Ostatnio wydaną powieść Sarah Jio zaliczyłam, podobnie jak poprzednie książki autorki, do grona moich ulubionych lektur. "Dom na jeziorze" przywodzi mi na myśl "Dom na Sekwanie" Williama Whartona i choć obie powieści różnią się zasadniczo, to jednak coś je łączy. To "coś" to niepowtarzalny klimat i charakterystyczna atmosfera, jaka towarzyszy domom unoszącym się na wodzie.
W swojej powieści autorka bardzo zmyślnie splotła ze sobą dwie, odległe w czasie o jedno pokolenie, historie, by w konsekwencji połączyć je ze sobą w dość zaskakujący sposób. Choć zakończenie potwierdziło moje wszelkie przypuszczenia, to i tak historia okazała się intrygująca i ciekawa i nie straciła wcale na swojej wyjątkowości.
Ada Santorini decyduje się odpocząć od swojego dotychczasowego życia, po tym jak wszystko w Nowym Jorku przypomina jej o tragedii, w której straciła swoich bliskich - męża i córeczkę. Kobieta wynajmuje na lato mieszkanie w Seattle znajdujące się na barce na jeziorze Lake Union. Ma nadzieję, że w ten sposób ucieknie od bólu i traumy związanej ze stratą. Udaje jej się dość szybko zaaklimatyzować w nowym miejscu, poznaje mieszkańców sąsiednich barek i przy okazji odkrywa kulisy zagadkowej historii sprzed lat. W swoim nowym mieszkaniu Ada odnajduje przedmioty należące do poprzedniej właścicielki, która pewnej nocy w tajemniczy sposób zaginęła bez wieści.
Co się stało z Penny Wentworth? Kto przyczynił się do jej zaginięcia?
Mieszkańcy barek przy Boat Street i sąsiednich pirsach nad Lake Union to dość hermetyczna społeczność. Niektórzy mieszkają tu od wielu tat, inni dopiero niedawno się wprowadzili. Jednym z sąsiadów jest młody, przystojny fotograf o imieniu Alex, którego obecność pomoże Adzie zmierzyć się z własnymi problemami. Mężczyzna stanie się pomocny również w rozwikłaniu tajemnicy, która ukrywana przez lata i objęta zmową milczenia ujrzy wreszcie rozwiązanie.

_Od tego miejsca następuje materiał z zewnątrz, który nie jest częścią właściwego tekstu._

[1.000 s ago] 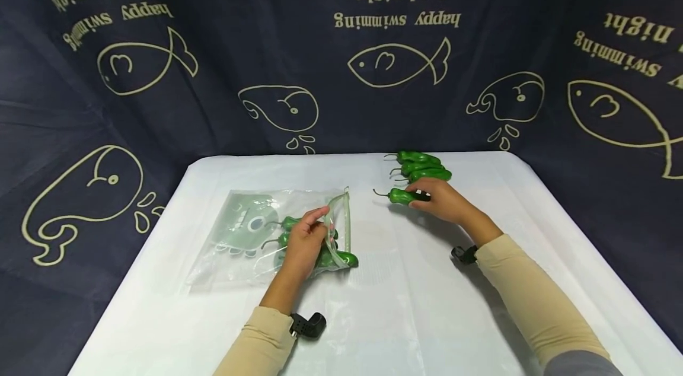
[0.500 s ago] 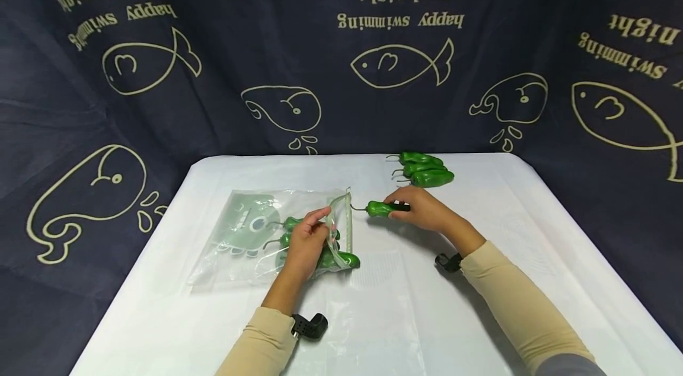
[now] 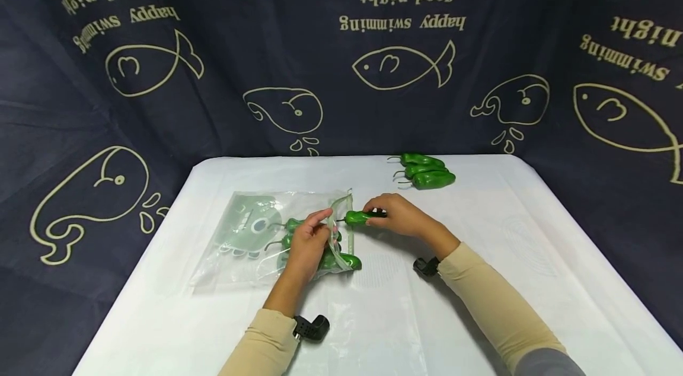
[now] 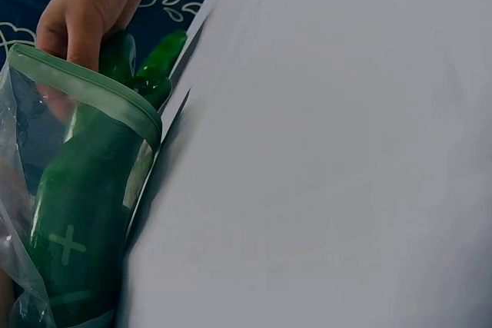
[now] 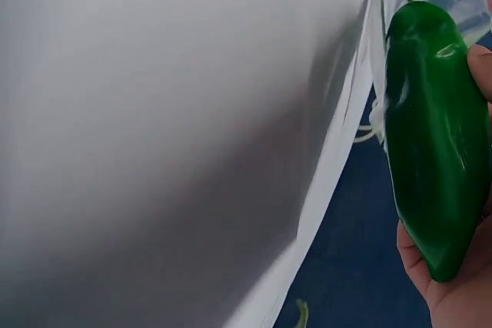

"Dom na jeziorze" czyta się bardzo szybko i z dużym zainteresowaniem. Poszczególne fragmenty układanki stopniowo odsłaniają prawdę, do odkrycia której usilnie dąży bohaterka. Efekty tych działań na pewno w jakimś stopniu zaskoczą czytelnika - jednych mniej, innych bardziej, ale bez wątpienia lektura dostarczy wielu emocji, pozwoli się zrelaksować i odpocząć po ciężkim dniu. Pisząc tę powieść Sarah Jio wynajęła razem ze swoją rodziną dom na barce, dzięki czemu, moim zdaniem, klimat i atmosfera opisywanego miejsca została tak dobrze oddana. Podziwiam autorkę za jej wrażliwość, lekkość pióra i przekazywanie emocji. Każda kolejna powieść to gwarancja wspaniałej lektury i miło spędzonego czasu. Polecam.